Assignment — From the data that follows, print exactly the lines starting at the one containing "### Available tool" and ending at the one containing "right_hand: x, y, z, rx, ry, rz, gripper"; include both of them and nothing more.

Available data —
>>>>

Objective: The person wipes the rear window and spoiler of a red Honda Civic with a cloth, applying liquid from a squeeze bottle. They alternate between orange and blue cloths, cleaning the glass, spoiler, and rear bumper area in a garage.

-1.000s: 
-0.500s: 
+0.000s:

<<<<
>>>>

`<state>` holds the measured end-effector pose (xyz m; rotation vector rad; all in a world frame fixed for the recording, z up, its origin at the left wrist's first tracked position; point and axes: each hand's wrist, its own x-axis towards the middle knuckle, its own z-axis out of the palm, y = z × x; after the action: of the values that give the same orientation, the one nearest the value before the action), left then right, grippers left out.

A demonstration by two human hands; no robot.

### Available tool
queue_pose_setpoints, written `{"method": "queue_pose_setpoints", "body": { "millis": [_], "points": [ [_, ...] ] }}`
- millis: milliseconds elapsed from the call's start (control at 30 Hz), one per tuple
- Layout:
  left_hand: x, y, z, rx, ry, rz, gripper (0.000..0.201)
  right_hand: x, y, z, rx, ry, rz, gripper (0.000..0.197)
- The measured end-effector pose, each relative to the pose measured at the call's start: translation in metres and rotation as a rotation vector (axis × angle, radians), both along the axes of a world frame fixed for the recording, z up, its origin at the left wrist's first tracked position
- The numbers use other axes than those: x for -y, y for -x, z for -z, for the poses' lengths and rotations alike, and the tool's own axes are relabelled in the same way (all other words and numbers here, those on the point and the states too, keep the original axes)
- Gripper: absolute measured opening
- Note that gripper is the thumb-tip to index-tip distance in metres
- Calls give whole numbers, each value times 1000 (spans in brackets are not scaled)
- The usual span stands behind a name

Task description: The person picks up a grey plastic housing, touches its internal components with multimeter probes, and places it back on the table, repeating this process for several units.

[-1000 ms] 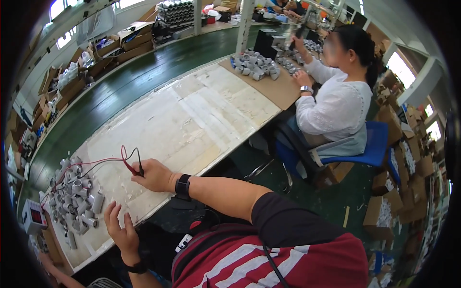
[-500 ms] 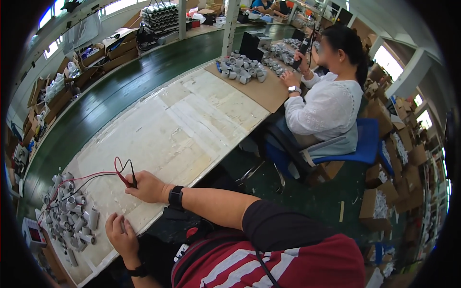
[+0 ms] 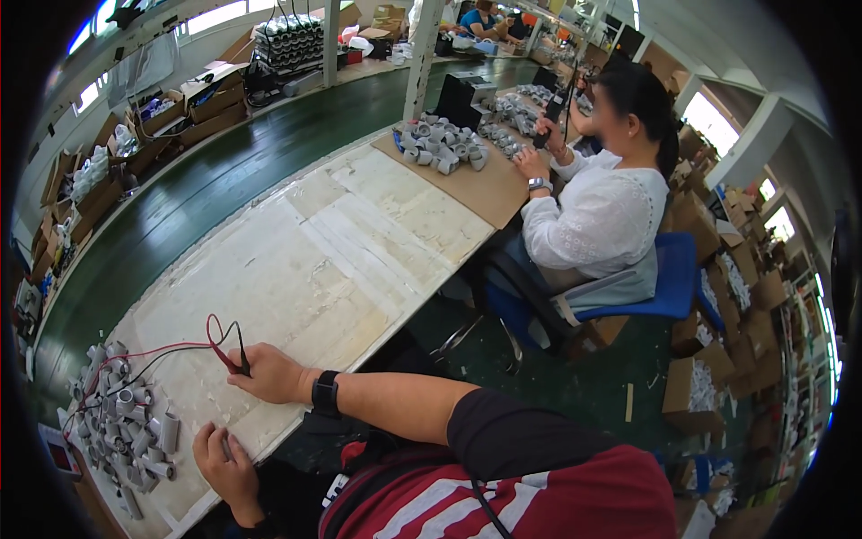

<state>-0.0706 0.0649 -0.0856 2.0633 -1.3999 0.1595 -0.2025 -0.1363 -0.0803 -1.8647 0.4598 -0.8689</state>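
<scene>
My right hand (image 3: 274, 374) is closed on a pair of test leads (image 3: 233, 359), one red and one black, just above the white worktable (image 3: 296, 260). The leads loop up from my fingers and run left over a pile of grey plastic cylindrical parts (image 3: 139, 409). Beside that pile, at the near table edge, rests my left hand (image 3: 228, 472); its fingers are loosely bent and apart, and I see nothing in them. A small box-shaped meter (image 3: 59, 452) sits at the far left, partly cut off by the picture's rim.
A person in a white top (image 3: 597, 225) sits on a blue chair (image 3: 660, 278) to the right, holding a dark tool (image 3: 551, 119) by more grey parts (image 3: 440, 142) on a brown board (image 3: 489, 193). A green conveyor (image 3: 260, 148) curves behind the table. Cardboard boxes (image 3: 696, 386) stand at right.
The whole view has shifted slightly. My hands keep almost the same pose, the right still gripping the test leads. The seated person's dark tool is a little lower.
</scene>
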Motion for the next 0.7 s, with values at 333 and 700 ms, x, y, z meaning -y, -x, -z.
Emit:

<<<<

Completed task —
### Available tool
queue_pose_setpoints, written `{"method": "queue_pose_setpoints", "body": { "millis": [_], "points": [ [_, ...] ] }}`
- millis: milliseconds elapsed from the call's start (control at 30 Hz), one per tuple
- Layout:
  left_hand: x, y, z, rx, ry, rz, gripper (0.000..0.201)
  right_hand: x, y, z, rx, ry, rz, gripper (0.000..0.197)

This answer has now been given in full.